Exercise details
Reproduce the full listing that follows, matching it exactly.

**** Exercise data ****

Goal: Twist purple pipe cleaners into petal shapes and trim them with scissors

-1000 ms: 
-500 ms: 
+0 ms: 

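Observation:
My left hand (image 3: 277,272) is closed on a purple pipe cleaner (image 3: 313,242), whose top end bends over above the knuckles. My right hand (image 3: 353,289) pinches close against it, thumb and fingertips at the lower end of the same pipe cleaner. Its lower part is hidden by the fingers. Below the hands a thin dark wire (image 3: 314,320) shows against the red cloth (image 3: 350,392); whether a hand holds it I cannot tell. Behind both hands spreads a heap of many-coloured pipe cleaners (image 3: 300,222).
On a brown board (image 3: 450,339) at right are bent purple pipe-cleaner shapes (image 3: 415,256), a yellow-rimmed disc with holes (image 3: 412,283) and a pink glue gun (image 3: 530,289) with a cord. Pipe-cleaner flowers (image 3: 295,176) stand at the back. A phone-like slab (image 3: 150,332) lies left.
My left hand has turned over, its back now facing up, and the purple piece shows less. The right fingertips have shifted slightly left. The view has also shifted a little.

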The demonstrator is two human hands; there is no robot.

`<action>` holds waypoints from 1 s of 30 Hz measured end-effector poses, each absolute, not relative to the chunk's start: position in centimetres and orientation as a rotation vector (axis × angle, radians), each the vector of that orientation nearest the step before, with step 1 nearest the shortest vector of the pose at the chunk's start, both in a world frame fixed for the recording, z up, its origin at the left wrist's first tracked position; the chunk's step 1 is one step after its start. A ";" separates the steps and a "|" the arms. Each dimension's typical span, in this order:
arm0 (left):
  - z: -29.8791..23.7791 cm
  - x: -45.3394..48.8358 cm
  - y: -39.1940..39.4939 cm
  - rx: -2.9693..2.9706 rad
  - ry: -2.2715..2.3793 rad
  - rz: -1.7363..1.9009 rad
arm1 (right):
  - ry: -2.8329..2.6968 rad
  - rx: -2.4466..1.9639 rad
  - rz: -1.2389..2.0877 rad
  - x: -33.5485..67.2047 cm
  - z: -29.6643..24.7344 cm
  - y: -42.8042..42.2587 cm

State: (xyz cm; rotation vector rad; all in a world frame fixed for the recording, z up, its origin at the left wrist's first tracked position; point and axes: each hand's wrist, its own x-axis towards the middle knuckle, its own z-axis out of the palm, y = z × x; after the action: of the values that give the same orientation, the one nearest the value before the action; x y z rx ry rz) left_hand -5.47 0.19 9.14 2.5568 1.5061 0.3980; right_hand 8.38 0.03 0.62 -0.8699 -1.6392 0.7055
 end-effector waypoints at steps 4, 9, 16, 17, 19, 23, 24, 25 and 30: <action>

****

Response
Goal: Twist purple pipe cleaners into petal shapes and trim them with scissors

-1000 ms: 
-500 ms: 
+0 ms: 

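Observation:
My left hand (image 3: 277,272) is closed on a purple pipe cleaner (image 3: 313,242), whose top end bends over above the knuckles. My right hand (image 3: 353,289) pinches close against it, thumb and fingertips at the lower end of the same pipe cleaner. Its lower part is hidden by the fingers. Below the hands a thin dark wire (image 3: 314,320) shows against the red cloth (image 3: 350,392); whether a hand holds it I cannot tell. Behind both hands spreads a heap of many-coloured pipe cleaners (image 3: 300,222).
On a brown board (image 3: 450,339) at right are bent purple pipe-cleaner shapes (image 3: 415,256), a yellow-rimmed disc with holes (image 3: 412,283) and a pink glue gun (image 3: 530,289) with a cord. Pipe-cleaner flowers (image 3: 295,176) stand at the back. A phone-like slab (image 3: 150,332) lies left.
My left hand has turned over, its back now facing up, and the purple piece shows less. The right fingertips have shifted slightly left. The view has also shifted a little.
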
The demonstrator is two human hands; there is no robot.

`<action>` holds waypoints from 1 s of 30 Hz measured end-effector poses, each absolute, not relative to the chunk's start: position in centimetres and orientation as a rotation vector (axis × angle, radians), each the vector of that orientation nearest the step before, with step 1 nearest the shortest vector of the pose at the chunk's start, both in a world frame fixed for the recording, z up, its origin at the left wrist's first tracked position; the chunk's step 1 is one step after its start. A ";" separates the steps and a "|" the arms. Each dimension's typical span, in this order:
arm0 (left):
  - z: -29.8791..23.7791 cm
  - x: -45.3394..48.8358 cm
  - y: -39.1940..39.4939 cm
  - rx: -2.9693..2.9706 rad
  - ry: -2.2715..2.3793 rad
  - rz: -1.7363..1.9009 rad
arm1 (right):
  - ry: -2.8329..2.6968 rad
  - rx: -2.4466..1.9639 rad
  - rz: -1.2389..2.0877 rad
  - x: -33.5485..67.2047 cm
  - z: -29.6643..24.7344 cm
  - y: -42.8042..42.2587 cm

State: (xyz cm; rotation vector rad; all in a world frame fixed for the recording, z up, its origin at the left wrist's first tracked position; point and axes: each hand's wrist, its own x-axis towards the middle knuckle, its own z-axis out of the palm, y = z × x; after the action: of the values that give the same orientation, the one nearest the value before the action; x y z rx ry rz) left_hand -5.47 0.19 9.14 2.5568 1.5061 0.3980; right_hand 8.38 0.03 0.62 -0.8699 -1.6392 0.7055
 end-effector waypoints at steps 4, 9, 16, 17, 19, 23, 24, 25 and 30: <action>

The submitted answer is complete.